そして、2日後、船が到着したとの連絡を受け、サイコウジ・インダストリーのドックを訪れたシンノスケとマークス。
案内された先のドックにXC-F01フブキが固定されていた。
「これは・・・実際に見るとやはり違うな」
「そうですね」
試作実験艦であるため船体は漆黒に塗装され、サイコウジ・インダストリーの識別表示がある他には開発番号すら示されていない。
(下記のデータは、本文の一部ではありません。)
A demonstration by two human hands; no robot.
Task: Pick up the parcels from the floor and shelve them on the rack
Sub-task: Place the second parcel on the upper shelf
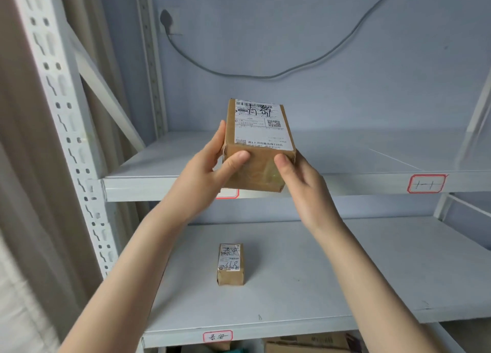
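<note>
Both hands, left [210,172] and right [300,177], closed around a taped parcel [257,145] held at the upper shelf [372,177] edge. Best slid in flat, label up, released only once fully resting on it.

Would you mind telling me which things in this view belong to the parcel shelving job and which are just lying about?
Part of the job:
- large parcel, held between left hand and right hand
- small parcel, already on the lower shelf
- upper shelf

Just lying about:
- grey cable on the back wall
- shelf label
- curtain
</note>
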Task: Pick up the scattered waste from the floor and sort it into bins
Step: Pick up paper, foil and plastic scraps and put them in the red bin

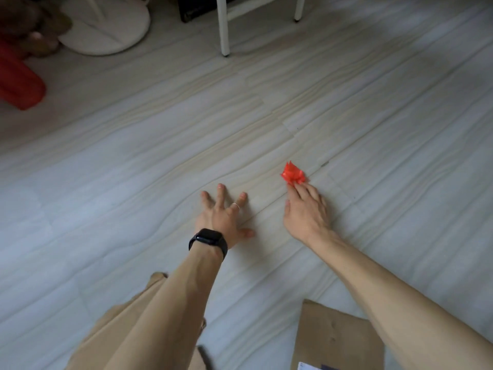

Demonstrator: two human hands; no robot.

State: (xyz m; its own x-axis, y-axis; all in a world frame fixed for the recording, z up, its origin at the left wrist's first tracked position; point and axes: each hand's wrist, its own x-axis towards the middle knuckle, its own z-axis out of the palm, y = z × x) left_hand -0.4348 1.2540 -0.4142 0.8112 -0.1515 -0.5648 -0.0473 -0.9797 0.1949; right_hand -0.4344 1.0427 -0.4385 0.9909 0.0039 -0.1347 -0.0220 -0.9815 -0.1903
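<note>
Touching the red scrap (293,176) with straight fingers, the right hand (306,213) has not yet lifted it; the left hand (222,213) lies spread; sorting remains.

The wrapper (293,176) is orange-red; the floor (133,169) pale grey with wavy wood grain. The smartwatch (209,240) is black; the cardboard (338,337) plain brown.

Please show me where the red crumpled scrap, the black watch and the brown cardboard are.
red crumpled scrap (293,174): head view, the middle of its crumpled body.
black watch (209,238): head view, its dark face on the left wrist.
brown cardboard (336,335): head view, its bare flat surface.
</note>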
「これが私共が自信を持ってお薦めするXC-F01フブキです。XD-F00に比べて機動力はやや劣りますが、速度はこちらが上回ります。各種武装を装備した上でのペイロードは100トン。自由商人の貨物船には及びませんが、護衛艦のペイロードとしては余裕がある方だと思います」
「確かに、ケルベロスの3倍以上ですね」
「加えて連絡シャトルの他に敵艦突入にも使用できる内火艇を1艇搭載しています。現時点、武装は全て外していますが、ウエポンベースは艦首に3箇所、艦底部に2箇所、艦尾に2箇所。他にミサイルランチャーを2基、宇宙魚雷発射装置が2基装備しています」
護衛艦としては十分な装備であり、装備面については申し分ない。
そうなると、操作性の問題だが、未だサイコウジ・インダストリーの試作実験艦との位置付けであるため、おいそれとは試験航行を行うわけにはいかない。
その代わり艦内は自由に見せてもらうことが出来た。
艦内にはブリッジに隣接する艦長室の他に個室が3室、2人部屋が3室ある。
食堂はケルベロスと然程違いはなく、ケルベロスと同型の自動調理機が備えられていた。
そして、シンノスケを驚喜させたのはシャワールーム、ではなくバスルームだ。
「素晴らしい、バスタブがあるぞマークス」
「そうですね」
シンノスケとは対照的に素っ気ない反応のマークス。
「マークス、バスタブに浸かって疲れを癒す感動を知らないのか?」
「はい、知りません。私は身体の洗浄にバスタブは必要ありませんし、疲れることもないので、疲れを癒す必要もありません」
バスルームがあることに感動したシンノスケはマークスの言葉など聞いていない。
「マスター、浮かれるのも結構ですが、まさかバスルームの有無で決めるつもりではありませんよね?」
「心境的には決めたいところだが、そういうわけにもいかないな。肝心のブリッジを見てみよう」
そうして最後にブリッジを確認することにしたシンノスケとマークス。
ブリッジに入ってみると、ブリッジ中央の一段高い位置に艦長席を兼ねた操縦席、操縦席の左前に操艦機能を有する総合オペレーター席、右前に航行管制、通信オペレーター席、操縦席の左後方に副操縦士席があり、全ての席が同じ方向、艦の前方に向いている。
担当者の許しを得て操縦席に座ってみるシンノスケ。
「これはいいな。凄くしっくりくる。相性の良い船は操縦席に座っただけで分かるものだな」
操舵ハンドルやスロットルレバーに手を掛け、シンノスケは感慨深げだ。
「しっくりくるのは当然です。サイコウジ・インダストリーの艦船は機種転換を容易にするために大半の船の操縦席は同じ規格のものを使用していますのでケルベロスと同じものですよ」
マークスの冷静な指摘にシンノスケはむっとした表情を浮かべた。
「そんなことは分かっているよ。こういうのは気分の問題だし、一度言ってみたかったんだから、つまらないことで水を差さないでくれ」
「・・・そうですか」
「呆れるな、マークス」
「いえ、呆れています・・・」
結局、シンノスケはXC-F01フブキを買うことを即決したのである。